## [Your assignment]
Print out the data below in full, exactly as written.
···
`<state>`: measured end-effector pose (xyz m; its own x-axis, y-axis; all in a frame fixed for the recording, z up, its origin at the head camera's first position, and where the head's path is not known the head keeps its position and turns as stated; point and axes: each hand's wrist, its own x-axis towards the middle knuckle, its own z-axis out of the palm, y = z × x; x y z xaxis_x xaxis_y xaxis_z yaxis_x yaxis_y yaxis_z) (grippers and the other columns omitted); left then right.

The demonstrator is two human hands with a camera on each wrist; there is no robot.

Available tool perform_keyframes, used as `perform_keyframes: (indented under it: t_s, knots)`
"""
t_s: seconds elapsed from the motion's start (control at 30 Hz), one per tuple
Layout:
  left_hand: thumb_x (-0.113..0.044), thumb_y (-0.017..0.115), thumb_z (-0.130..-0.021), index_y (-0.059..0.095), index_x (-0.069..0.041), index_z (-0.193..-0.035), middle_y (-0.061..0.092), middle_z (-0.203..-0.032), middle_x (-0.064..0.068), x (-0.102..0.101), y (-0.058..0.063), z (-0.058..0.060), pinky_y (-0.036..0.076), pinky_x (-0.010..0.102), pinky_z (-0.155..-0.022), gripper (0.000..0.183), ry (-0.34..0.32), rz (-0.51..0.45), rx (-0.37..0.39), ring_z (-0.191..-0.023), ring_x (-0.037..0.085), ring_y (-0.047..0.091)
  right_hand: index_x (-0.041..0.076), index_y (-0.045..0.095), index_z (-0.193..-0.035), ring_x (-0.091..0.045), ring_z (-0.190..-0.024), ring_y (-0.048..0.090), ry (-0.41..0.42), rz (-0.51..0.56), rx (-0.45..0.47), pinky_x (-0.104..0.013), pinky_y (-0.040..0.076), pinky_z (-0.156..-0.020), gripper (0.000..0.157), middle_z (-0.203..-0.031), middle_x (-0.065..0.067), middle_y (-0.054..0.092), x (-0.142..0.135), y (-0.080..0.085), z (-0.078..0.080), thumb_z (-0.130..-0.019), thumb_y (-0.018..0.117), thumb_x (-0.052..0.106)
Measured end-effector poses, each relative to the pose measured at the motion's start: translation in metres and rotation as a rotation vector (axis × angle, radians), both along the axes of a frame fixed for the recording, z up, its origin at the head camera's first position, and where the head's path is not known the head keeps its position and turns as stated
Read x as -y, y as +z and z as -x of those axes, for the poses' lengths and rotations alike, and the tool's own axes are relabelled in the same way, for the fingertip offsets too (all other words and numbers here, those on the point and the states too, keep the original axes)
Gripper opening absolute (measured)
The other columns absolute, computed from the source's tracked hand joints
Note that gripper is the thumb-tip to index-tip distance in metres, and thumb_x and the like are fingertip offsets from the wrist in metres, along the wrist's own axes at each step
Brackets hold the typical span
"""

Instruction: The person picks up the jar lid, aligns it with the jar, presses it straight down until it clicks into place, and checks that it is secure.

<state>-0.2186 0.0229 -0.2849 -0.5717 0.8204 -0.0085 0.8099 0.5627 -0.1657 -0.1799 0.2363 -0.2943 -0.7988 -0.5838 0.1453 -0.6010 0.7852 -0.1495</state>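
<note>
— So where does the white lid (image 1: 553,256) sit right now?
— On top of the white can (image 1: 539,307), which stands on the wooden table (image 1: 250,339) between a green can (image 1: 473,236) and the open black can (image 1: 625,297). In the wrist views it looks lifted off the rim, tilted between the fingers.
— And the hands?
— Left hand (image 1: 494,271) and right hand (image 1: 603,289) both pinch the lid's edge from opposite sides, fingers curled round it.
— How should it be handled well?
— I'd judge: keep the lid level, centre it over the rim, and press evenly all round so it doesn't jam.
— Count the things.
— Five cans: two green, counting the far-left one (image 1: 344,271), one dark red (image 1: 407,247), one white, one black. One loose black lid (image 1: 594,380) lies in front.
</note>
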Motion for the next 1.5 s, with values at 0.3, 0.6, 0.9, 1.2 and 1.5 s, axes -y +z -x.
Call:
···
## [Finished task]
`<state>`: measured end-effector pose (xyz m; its own x-axis, y-axis; all in a frame fixed for the recording, z up, its origin at the head camera's first position, and where the head's path is not known the head keeps its position and turns as stated; point and axes: each hand's wrist, its own x-axis towards the middle knuckle, its own z-axis out of the palm, y = z × x; x y z xaxis_x xaxis_y xaxis_z yaxis_x yaxis_y yaxis_z) (grippers and the other columns omitted); left then right.

The demonstrator is two human hands with a camera on each wrist; there is no robot.

Available tool perform_keyframes, used as `perform_keyframes: (indented under it: t_s, knots)`
"""
t_s: seconds elapsed from the motion's start (control at 30 Hz), one per tuple
Layout:
  left_hand: thumb_x (-0.113..0.044), thumb_y (-0.017..0.115), thumb_z (-0.130..-0.021), index_y (-0.059..0.095), index_x (-0.069..0.041), index_z (-0.193..-0.035), middle_y (-0.061..0.092), middle_z (-0.203..-0.032), middle_x (-0.064..0.068), x (-0.102..0.101), y (-0.058..0.063), z (-0.058..0.060), pinky_y (-0.036..0.076), pinky_x (-0.010..0.102), pinky_z (-0.155..-0.022), gripper (0.000..0.183), ry (-0.34..0.32), rz (-0.51..0.45), rx (-0.37..0.39), ring_z (-0.191..-0.023), ring_x (-0.037..0.085), ring_y (-0.047..0.091)
  right_hand: index_x (-0.041..0.076), index_y (-0.045..0.095), index_z (-0.193..-0.035), ring_x (-0.091..0.045), ring_z (-0.190..-0.024), ring_y (-0.048..0.090), ry (-0.41..0.42), rz (-0.51..0.56), rx (-0.45..0.47), pinky_x (-0.104..0.013), pinky_y (-0.040..0.076), pinky_z (-0.156..-0.020), gripper (0.000..0.157), middle_z (-0.203..-0.031), middle_x (-0.065..0.067), middle_y (-0.054..0.092), x (-0.142..0.135), y (-0.080..0.085), z (-0.078..0.080), thumb_z (-0.130..-0.019), thumb_y (-0.018..0.117), thumb_x (-0.052..0.106)
Measured end-effector poses, each relative to the pose measured at the motion's start: translation in metres and rotation as a rotation vector (axis × angle, radians), both along the axes of a frame fixed for the recording, z up, its origin at the head camera's first position, and where the head's path is not known the head keeps its position and turns as stated
Read x as -y, y as +z and z as -x of those axes, for the poses' lengths and rotations alike, and the tool's own axes are relabelled in the same way, for the fingertip offsets too (all other words and numbers here, those on the point and the states too, keep the original axes)
Gripper opening absolute (measured)
The other columns absolute, computed from the source's tracked hand joints
Note that gripper is the thumb-tip to index-tip distance in metres, and thumb_x and the like are fingertip offsets from the wrist in metres, along the wrist's own axes at each step
Brackets hold the typical span
"""

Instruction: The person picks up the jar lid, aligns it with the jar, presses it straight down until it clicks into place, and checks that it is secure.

<state>-0.2186 0.0229 -0.2849 -0.5717 0.8204 -0.0085 0.8099 0.5627 -0.1657 -0.1799 0.2363 -0.2943 -0.7988 -0.5838 0.1453 -0.6010 0.7852 -0.1495</state>
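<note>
— So where does the white lid (image 1: 553,256) sit right now?
— On top of the white can (image 1: 539,307), which stands on the wooden table (image 1: 250,339) between a green can (image 1: 473,236) and the open black can (image 1: 625,297). In the wrist views it looks lifted off the rim, tilted between the fingers.
— And the hands?
— Left hand (image 1: 494,271) and right hand (image 1: 603,289) both pinch the lid's edge from opposite sides, fingers curled round it.
— How should it be handled well?
— I'd judge: keep the lid level, centre it over the rim, and press evenly all round so it doesn't jam.
— Count the things.
— Five cans: two green, counting the far-left one (image 1: 344,271), one dark red (image 1: 407,247), one white, one black. One loose black lid (image 1: 594,380) lies in front.
</note>
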Motion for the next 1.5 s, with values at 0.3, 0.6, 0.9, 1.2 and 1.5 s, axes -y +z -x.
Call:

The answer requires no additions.